Shearer has played every president since Richard Nixon over the course of his career. He played Nixon in the 2014 series, Nixon’s the One, debuted in England before being shown in America as a YouTube series. It presents a darkly funny look inside the Nixon White House with scenes shot to look as though they were captured by hidden cameras and dialogue based on transcripts of Nixon’s White House recordings.
“Nixon in private is like Trump in public,” he says. “The only difference is that Nixon believed that he had to maintain this facade of decorum and propriety and all that. Trump doesn’t give a fuck about that stuff.”
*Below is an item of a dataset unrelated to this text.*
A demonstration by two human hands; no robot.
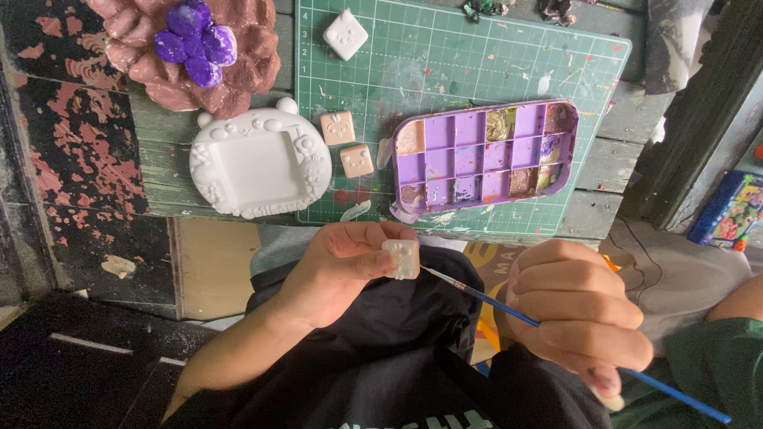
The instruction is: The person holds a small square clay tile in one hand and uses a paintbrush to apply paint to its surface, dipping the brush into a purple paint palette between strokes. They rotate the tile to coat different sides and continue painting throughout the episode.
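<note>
Pinching a small white square plaster piece (pixel 402 258) between thumb and fingertips, the left hand (pixel 342 270) is held above the lap, just below the table edge. The piece is gripped at its sides, with one face turned toward the brush. A thin blue-handled paintbrush (pixel 556 338) is held in the right hand (pixel 576 314), fingers curled tight together around the handle; the brush tip is touching or nearly touching the right edge of the white piece, exact contact cannot be told. A black cloth (pixel 381 349) is spread over the lap under both hands.

On the table, a green cutting mat (pixel 445 63) is laid. A purple paint palette (pixel 485 155) with many compartments, several holding dried paint, is seen on the mat's right part. Two small tan square pieces (pixel 346 143) are set on the mat's left edge, one above the other, near the palette. Another white square piece (pixel 346 34) is placed at the mat's top left. A white plaster frame (pixel 258 163) with a square recess is seen left of the mat, overlapping its edge. Above it, a pink flower-shaped plaster (pixel 238 56) with a purple centre is laid.
</note>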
He sees Nixon and Trump as driven by resentments—Nixon for the wealthy, educated East Coast elite whose cultured circle he couldn’t understand or enter; and Trump for the financial elite in Manhattan that rejected him as an arriviste from Queens, no matter how opulent his projects. That kind of understanding of what motivates them helps Shearer make sure that his performances aren’t simply a collection of verbal tics and facial prosthetics, but it also makes him wonder about what might happen if Trump loses the election.
“He’s built his psychological scaffolding on the idea of winning,” Shearer says. “What’s going to happen to him if he experiences the most famous loss in the world? It quite possibly could be an existential break for him.”
Shearer has released lyric videos for each of the songs, and he worked with a visual effects studio in Australia to create videos featuring a computer-generated version of Trump for some of the songs. “I was recording my performances, and they were transmogrified technically into the face and body of Donald Trump,” he says. The process distorts Trump satirically to hone in on key characteristics, just as Shearer’s songs do. He appears doughy, lumpy, and awkward, so when Shearer/Trump gestures in time while singing “Son-in-Law,” he’s as stiff and stagey as the real Trump “dancing” to “Y.M.C.A.”
“America has never had a President so demanding of our continued attention,” Shearer says. “I decided to give him too much of mine.” That time has largely been homework though and not simply the fuel for rage-Tweeting. He has a musical friend who has been regularly 86’ed by Facebook for intemperate responses to Trump outrages, but Shearer has been able to avoid such a fate by channeling his outrage into “Le Show” and these songs. He doesn’t watch Trump as a form of self-flagellation or to keep almost four-year-old wounds fresh.
“I’m observing him for my own nefarious use,” he says.